(MATERIAL PROVIDED):

****************************************

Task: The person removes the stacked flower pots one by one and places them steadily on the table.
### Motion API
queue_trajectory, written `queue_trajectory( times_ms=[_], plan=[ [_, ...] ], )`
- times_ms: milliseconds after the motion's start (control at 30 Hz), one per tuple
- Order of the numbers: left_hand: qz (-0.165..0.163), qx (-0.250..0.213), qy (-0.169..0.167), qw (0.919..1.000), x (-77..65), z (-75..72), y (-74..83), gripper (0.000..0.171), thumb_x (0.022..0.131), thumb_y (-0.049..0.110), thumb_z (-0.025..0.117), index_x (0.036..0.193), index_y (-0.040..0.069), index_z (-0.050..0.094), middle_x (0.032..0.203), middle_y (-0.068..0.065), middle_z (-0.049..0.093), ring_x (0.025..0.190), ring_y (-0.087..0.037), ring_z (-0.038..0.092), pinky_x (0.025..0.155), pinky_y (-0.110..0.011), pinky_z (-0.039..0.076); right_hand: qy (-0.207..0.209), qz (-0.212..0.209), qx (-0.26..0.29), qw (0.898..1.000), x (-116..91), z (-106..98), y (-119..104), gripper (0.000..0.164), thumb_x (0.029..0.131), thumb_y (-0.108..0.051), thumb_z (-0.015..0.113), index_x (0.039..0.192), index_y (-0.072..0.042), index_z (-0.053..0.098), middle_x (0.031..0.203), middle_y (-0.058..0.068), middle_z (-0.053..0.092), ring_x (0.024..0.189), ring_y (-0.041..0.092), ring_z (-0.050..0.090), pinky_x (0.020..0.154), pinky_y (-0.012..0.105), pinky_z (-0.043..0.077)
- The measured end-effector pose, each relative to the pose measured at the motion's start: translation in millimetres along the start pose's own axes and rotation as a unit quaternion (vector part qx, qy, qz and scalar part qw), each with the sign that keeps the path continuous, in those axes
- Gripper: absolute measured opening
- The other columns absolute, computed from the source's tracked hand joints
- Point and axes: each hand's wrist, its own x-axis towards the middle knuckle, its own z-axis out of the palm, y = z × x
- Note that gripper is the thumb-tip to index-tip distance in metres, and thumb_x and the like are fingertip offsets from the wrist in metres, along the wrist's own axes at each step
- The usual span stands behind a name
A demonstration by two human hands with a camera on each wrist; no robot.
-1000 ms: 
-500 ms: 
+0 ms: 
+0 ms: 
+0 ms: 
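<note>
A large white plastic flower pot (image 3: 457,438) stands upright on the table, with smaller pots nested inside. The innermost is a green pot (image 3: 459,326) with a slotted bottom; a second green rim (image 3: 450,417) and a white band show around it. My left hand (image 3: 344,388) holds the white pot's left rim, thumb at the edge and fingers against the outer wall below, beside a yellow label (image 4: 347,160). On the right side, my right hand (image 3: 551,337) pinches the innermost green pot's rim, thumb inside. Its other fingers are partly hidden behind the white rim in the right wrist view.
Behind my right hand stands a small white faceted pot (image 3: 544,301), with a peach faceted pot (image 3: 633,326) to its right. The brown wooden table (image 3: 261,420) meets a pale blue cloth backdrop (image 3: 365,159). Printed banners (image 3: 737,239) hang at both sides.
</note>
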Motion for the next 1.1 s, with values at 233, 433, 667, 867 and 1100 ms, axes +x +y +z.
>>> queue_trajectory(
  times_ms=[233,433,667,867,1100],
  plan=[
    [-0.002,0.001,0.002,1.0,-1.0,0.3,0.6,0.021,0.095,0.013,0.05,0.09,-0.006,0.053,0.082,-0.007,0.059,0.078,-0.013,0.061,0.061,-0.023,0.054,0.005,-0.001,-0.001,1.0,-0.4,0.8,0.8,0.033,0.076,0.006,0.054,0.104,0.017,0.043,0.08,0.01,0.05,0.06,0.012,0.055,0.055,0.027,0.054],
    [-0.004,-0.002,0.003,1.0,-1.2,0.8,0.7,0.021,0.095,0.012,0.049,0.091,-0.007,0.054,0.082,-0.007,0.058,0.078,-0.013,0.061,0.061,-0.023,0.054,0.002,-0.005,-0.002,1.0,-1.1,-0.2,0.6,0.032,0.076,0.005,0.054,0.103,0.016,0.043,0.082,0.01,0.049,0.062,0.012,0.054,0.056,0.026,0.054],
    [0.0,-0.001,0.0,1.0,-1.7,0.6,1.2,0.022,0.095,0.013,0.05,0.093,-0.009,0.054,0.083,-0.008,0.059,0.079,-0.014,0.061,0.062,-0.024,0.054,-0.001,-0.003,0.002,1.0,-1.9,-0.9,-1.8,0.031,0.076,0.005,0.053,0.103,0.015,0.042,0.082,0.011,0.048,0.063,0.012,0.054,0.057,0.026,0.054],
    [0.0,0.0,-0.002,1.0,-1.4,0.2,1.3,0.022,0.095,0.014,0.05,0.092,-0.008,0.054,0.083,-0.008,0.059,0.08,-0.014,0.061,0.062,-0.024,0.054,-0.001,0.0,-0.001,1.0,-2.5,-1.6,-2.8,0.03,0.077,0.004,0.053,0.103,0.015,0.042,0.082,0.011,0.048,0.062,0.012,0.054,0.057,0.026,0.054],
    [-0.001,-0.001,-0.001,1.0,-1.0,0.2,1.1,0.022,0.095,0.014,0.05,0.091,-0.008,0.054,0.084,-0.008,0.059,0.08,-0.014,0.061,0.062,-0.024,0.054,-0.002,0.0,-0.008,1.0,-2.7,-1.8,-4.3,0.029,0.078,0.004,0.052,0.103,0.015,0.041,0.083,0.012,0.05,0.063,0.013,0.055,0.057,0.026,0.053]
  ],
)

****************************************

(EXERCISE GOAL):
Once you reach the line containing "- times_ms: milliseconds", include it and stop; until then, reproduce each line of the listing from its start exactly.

(WRITTEN SOLUTION):
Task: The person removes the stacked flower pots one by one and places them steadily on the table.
### Motion API
queue_trajectory, written `queue_trajectory( times_ms=[_], plan=[ [_, ...] ], )`
- times_ms: milliseconds after the motion's start (control at 30 Hz), one per tuple

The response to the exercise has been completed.